To do » Print the listing exactly as it stands. Skip every picture.

--- Records supplied ---

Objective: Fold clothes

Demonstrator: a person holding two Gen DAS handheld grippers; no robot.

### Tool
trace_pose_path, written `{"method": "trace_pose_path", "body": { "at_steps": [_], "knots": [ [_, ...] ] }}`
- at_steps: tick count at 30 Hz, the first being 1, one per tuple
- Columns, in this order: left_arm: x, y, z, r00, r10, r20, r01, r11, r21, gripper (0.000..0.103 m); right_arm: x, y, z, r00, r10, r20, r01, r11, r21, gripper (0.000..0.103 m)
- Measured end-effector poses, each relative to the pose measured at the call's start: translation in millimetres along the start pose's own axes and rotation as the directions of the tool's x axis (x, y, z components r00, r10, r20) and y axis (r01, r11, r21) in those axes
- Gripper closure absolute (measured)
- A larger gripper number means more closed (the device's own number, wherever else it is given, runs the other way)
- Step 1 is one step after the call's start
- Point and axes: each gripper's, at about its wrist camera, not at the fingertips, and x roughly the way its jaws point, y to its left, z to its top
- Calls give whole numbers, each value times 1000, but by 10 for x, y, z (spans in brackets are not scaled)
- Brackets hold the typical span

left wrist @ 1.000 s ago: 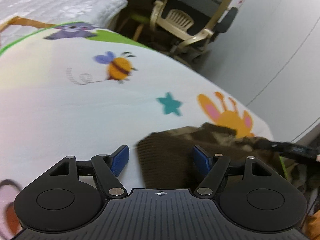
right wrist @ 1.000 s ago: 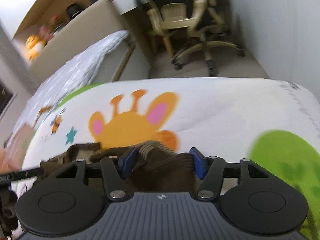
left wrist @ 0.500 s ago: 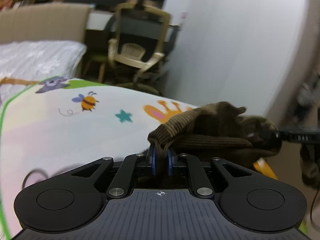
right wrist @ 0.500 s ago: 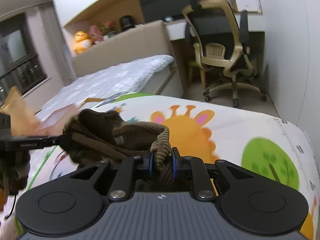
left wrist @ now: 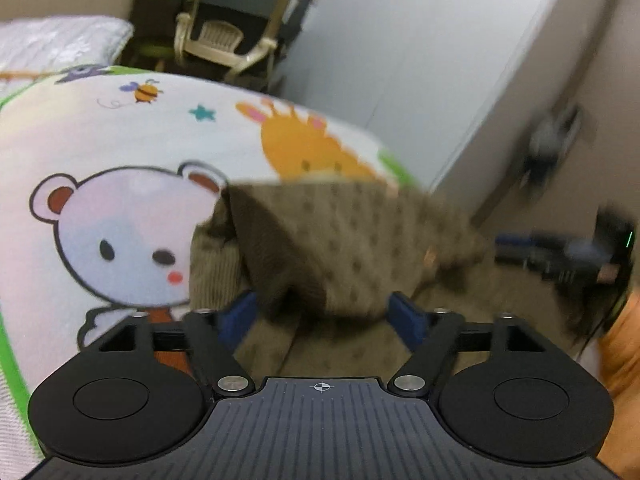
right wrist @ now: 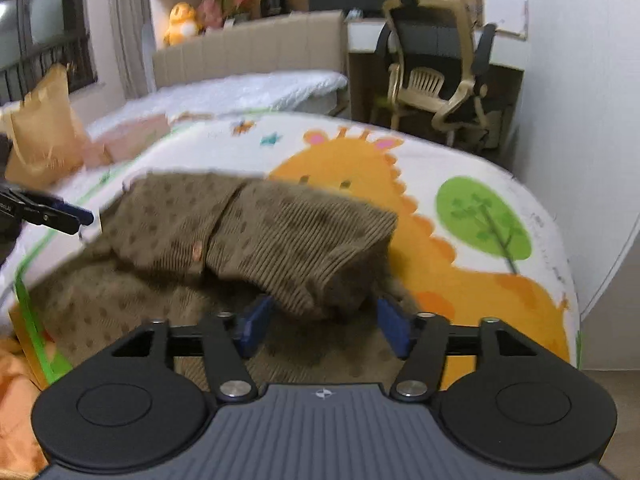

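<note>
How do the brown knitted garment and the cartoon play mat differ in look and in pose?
The brown knitted garment is dark, ribbed and dotted; the cartoon play mat is white with bright animal pictures. The garment lies folded over itself in a loose heap; the mat lies spread flat under it. Both are soft.

Lighting: soft, even indoor light, slightly dim; faint shadow under brown garment. Quality: motion blur on garment and left view's right edge; fisheye bending, dark corners.
</note>
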Motion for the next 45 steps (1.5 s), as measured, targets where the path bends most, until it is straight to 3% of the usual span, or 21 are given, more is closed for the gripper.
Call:
{"method": "trace_pose_path", "body": {
  "at_steps": [4,8,9,10,11,14,16,19,22,26,28,32,34,36,37,38,39,41,45],
  "knots": [
    [280,180,216,999,-33,17,35,988,-149,16,134,-300,186,997,58,57,-67,982,177,27],
    [812,306,364,998,-35,-50,23,973,-230,18,773,-406,283,997,69,-26,-60,960,272,27],
    [920,331,386,997,-39,-66,22,969,-245,20,929,-386,293,996,78,-48,-62,960,274,32],
    [1015,353,411,996,-43,-76,23,967,-252,30,1060,-364,301,994,89,-62,-69,960,272,42],
    [1092,372,446,996,-38,-82,16,967,-254,42,1156,-336,315,994,87,-68,-66,962,265,44],
    [1240,419,618,998,-12,-69,-4,974,-227,63,1320,-270,463,998,62,-31,-52,969,243,62],
    [1289,465,832,999,12,-35,-19,978,-208,67,1429,-274,639,998,61,-3,-59,965,255,77],
    [1265,515,1179,999,32,39,-24,980,-200,68,1531,-273,942,998,43,53,-54,971,234,83],
    [1141,516,1410,989,54,139,-35,990,-133,68,1579,-275,1196,993,32,112,-53,980,194,83],
    [1160,685,1364,991,83,103,-68,987,-144,61,1752,-324,1236,998,9,55,-19,984,180,79],
    [1196,812,1231,994,95,57,-84,981,-175,59,1835,-346,1151,1000,-15,11,12,983,183,67],
    [1118,974,1026,999,10,40,-1,973,-229,38,1819,-375,960,1000,24,-3,-23,977,213,52],
    [1113,992,969,999,-21,35,28,971,-237,36,1819,-351,898,999,40,-5,-38,979,199,46],
    [1146,976,938,999,-33,26,38,971,-235,37,1869,-296,855,1000,26,-15,-23,984,175,49],
    [1191,960,934,1000,-19,18,22,971,-237,45,1897,-268,835,1000,17,-20,-13,986,163,66],
    [1217,932,930,1000,-3,11,5,971,-237,67,1910,-224,833,1000,11,-19,-8,989,146,77],
    [1201,896,931,1000,3,13,0,973,-231,76,1879,-172,845,1000,3,-10,-1,991,131,88],
    [1151,818,938,1000,12,20,-7,976,-215,85,1762,-71,888,1000,-17,20,15,995,100,92],
    [724,539,972,996,-26,87,37,992,-124,86,1234,44,942,995,4,104,-11,998,65,93]
  ]
}}
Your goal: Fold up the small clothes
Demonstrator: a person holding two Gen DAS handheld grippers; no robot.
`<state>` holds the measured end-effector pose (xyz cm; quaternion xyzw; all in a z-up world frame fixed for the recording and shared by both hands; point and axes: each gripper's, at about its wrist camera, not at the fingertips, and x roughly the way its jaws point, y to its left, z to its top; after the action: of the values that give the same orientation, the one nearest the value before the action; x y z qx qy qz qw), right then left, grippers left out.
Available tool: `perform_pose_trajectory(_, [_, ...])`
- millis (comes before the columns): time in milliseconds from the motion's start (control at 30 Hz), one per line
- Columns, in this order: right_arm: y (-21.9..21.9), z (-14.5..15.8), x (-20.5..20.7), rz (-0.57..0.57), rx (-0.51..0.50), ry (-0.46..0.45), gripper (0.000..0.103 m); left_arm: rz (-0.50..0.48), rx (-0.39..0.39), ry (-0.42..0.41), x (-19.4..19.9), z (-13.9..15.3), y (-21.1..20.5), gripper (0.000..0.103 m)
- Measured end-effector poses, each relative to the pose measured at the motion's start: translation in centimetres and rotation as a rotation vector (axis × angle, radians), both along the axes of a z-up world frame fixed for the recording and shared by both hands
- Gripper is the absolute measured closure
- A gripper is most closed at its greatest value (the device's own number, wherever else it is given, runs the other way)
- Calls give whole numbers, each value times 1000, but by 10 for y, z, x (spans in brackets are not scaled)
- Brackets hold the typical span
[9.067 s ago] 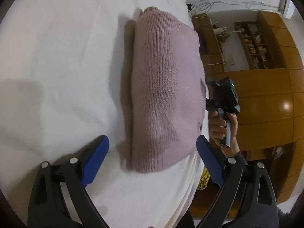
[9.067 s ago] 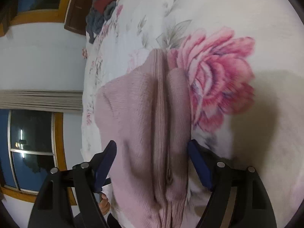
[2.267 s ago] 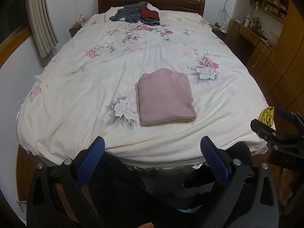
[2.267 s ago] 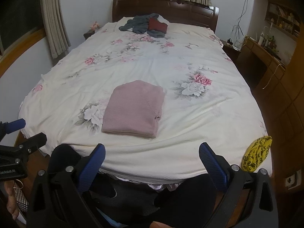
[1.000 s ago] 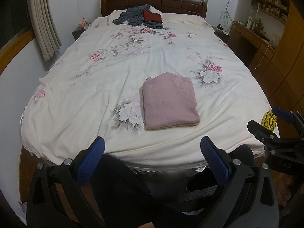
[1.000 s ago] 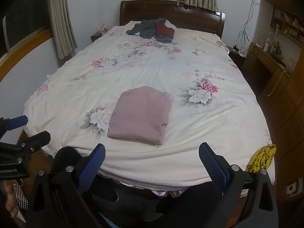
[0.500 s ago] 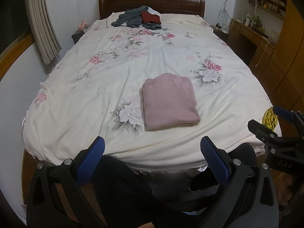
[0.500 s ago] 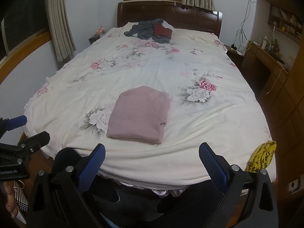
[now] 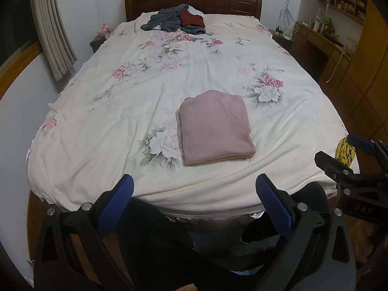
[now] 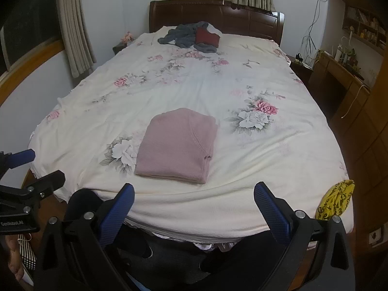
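Observation:
A pink knit sweater (image 9: 214, 127) (image 10: 178, 145) lies folded into a neat rectangle on the near half of the floral bedsheet (image 9: 116, 111) (image 10: 266, 160). My left gripper (image 9: 194, 191) is open and empty, held back off the foot of the bed. My right gripper (image 10: 194, 194) is also open and empty, equally far from the sweater. Each gripper shows at the edge of the other's view: the right gripper (image 9: 339, 155) at the right, the left gripper (image 10: 31, 167) at the left.
A heap of grey and dark red clothes (image 9: 177, 20) (image 10: 194, 36) lies by the wooden headboard (image 10: 218, 14). A yellow patterned cloth (image 10: 335, 200) sits at the bed's near right corner. A wooden desk and cabinets (image 10: 351, 92) line the right wall; curtains (image 9: 52, 29) hang left.
Since nine seconds ago both grippers pulled away from the sweater to the foot of the bed. Over the last second the views only drifted slightly; the sweater stayed put.

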<state>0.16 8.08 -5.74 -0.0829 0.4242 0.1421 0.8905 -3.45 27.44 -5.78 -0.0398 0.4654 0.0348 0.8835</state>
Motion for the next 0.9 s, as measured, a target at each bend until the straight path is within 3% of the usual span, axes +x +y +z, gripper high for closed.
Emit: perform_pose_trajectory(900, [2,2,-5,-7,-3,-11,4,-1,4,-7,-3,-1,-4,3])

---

Answer section »
Objective: Fold clothes

Demonstrator: a person holding two Gen DAS handheld grippers; no robot.

### Tool
trace_pose_path, written `{"method": "trace_pose_path", "body": { "at_steps": [_], "knots": [ [_, ...] ] }}`
- at_steps: tick count at 30 Hz, the first being 1, one per tuple
- Columns, in this order: left_arm: x, y, z, r00, r10, r20, r01, r11, r21, gripper (0.000..0.103 m); right_arm: x, y, z, r00, r10, r20, r01, r11, r21, gripper (0.000..0.103 m)
- Measured end-effector poses, each relative to the pose measured at the call's start: translation in millimetres along the start pose's own axes and rotation as the directions of the tool's x axis (x, y, z components r00, r10, r20) and y axis (r01, r11, r21) in those axes
- Gripper closure absolute (measured)
- A larger gripper number means more closed (the device's own number, wherever else it is given, runs the other way)
- Step 1 is one step after the call's start
- Point and axes: each gripper's, at about its wrist camera, not at the fingertips, and x roughly the way its jaws point, y to its left, z to its top
- Calls give whole numbers, each value times 1000, but by 10 for x, y, z (spans in brackets are not scaled)
- Brackets hold the typical span

left wrist @ 1.000 s ago: 
right wrist @ 1.000 s ago: 
left wrist @ 0.500 s ago: 
right wrist @ 0.500 s ago: 
left wrist @ now: 
right wrist @ now: 

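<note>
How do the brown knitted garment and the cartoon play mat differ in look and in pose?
The brown knitted garment is dark, ribbed and dotted; the cartoon play mat is white with bright animal pictures. The garment lies folded over itself in a loose heap; the mat lies spread flat under it. Both are soft.

Lighting: soft, even indoor light, slightly dim; faint shadow under brown garment. Quality: motion blur on garment and left view's right edge; fisheye bending, dark corners.
</note>
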Motion for the next 45 steps (1.5 s), as measured, targets where the path bends most, until it is straight to 3% of the usual span, or 21 are given, more is closed for the gripper.
Call:
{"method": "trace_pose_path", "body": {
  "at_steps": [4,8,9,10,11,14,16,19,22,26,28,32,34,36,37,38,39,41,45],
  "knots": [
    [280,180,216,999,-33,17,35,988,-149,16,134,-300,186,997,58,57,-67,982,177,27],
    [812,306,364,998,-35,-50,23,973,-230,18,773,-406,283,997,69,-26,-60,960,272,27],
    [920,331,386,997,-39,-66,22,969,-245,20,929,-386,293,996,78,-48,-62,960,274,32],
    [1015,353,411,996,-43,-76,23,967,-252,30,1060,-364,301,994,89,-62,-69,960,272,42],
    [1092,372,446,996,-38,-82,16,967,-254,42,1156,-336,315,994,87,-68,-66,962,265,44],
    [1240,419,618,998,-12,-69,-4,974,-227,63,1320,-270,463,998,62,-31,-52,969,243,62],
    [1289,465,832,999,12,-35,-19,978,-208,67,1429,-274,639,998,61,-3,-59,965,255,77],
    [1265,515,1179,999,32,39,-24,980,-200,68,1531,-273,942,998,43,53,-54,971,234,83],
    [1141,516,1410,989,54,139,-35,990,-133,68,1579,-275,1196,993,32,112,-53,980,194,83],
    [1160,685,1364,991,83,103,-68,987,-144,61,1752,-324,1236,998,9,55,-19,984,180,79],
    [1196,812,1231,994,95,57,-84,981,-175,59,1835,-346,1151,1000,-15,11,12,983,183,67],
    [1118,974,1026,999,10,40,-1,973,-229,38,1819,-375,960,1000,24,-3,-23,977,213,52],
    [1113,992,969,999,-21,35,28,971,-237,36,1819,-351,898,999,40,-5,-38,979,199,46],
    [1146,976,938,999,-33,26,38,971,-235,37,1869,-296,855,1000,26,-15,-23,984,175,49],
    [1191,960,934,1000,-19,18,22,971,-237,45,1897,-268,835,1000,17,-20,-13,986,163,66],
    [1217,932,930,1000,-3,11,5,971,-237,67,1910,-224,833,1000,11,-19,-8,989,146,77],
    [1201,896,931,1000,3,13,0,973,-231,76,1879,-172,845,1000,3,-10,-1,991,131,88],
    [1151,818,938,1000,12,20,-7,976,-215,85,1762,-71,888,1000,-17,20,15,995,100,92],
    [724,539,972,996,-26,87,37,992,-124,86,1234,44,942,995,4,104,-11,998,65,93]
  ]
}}
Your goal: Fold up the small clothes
Demonstrator: a person holding two Gen DAS handheld grippers; no robot.
`<state>` holds the measured end-effector pose (xyz cm; quaternion xyzw; all in a z-up world frame fixed for the recording and shared by both hands; point and axes: each gripper's, at about its wrist camera, not at the fingertips, and x roughly the way its jaws point, y to its left, z to its top; after the action: of the values that give the same orientation, the one nearest the value before the action; x y z qx qy qz qw), right then left, grippers left out.
Available tool: `perform_pose_trajectory(_, [_, ...])`
- millis (comes before the columns): time in milliseconds from the motion's start (control at 30 Hz), one per line
- Columns, in this order: right_arm: y (-21.9..21.9), z (-14.5..15.8), x (-20.5..20.7), rz (-0.57..0.57), rx (-0.51..0.50), ry (-0.46..0.45), gripper (0.000..0.103 m); left_arm: rz (-0.50..0.48), rx (-0.39..0.39), ry (-0.42..0.41), x (-19.4..19.9), z (-13.9..15.3), y (-21.1..20.5), gripper (0.000..0.103 m)
- Measured end-effector poses, each relative to the pose measured at the motion's start: translation in centimetres and rotation as a rotation vector (axis × angle, radians), both along the axes of a z-up world frame fixed for the recording and shared by both hands
- Gripper is the absolute measured closure
- A gripper is most closed at its greatest value (the device's own number, wherever else it is given, runs the other way)
- Calls give whole numbers, each value times 1000, but by 10 for y, z, x (spans in brackets are not scaled)
- Brackets hold the typical span
[9.067 s ago] 
[9.067 s ago] 
[2.267 s ago] 
[2.267 s ago] 
[1.000 s ago] 
[1.000 s ago] 
[0.500 s ago] 
[0.500 s ago] 
[now] 
[now] 
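Observation:
A pink knit sweater (image 9: 214, 127) (image 10: 178, 145) lies folded into a neat rectangle on the near half of the floral bedsheet (image 9: 116, 111) (image 10: 266, 160). My left gripper (image 9: 194, 191) is open and empty, held back off the foot of the bed. My right gripper (image 10: 194, 194) is also open and empty, equally far from the sweater. Each gripper shows at the edge of the other's view: the right gripper (image 9: 339, 155) at the right, the left gripper (image 10: 31, 167) at the left.
A heap of grey and dark red clothes (image 9: 177, 20) (image 10: 194, 36) lies by the wooden headboard (image 10: 218, 14). A yellow patterned cloth (image 10: 335, 200) sits at the bed's near right corner. A wooden desk and cabinets (image 10: 351, 92) line the right wall; curtains (image 9: 52, 29) hang left.
Since nine seconds ago both grippers pulled away from the sweater to the foot of the bed. Over the last second the views only drifted slightly; the sweater stayed put.
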
<state>0.16 8.08 -5.74 -0.0829 0.4242 0.1421 0.8905 -3.45 27.44 -5.78 -0.0398 0.4654 0.0348 0.8835</state>
Motion for the next 0.9 s, as measured, a target at each bend until the straight path is within 3% of the usual span, axes +x +y +z, gripper high for closed.
Emit: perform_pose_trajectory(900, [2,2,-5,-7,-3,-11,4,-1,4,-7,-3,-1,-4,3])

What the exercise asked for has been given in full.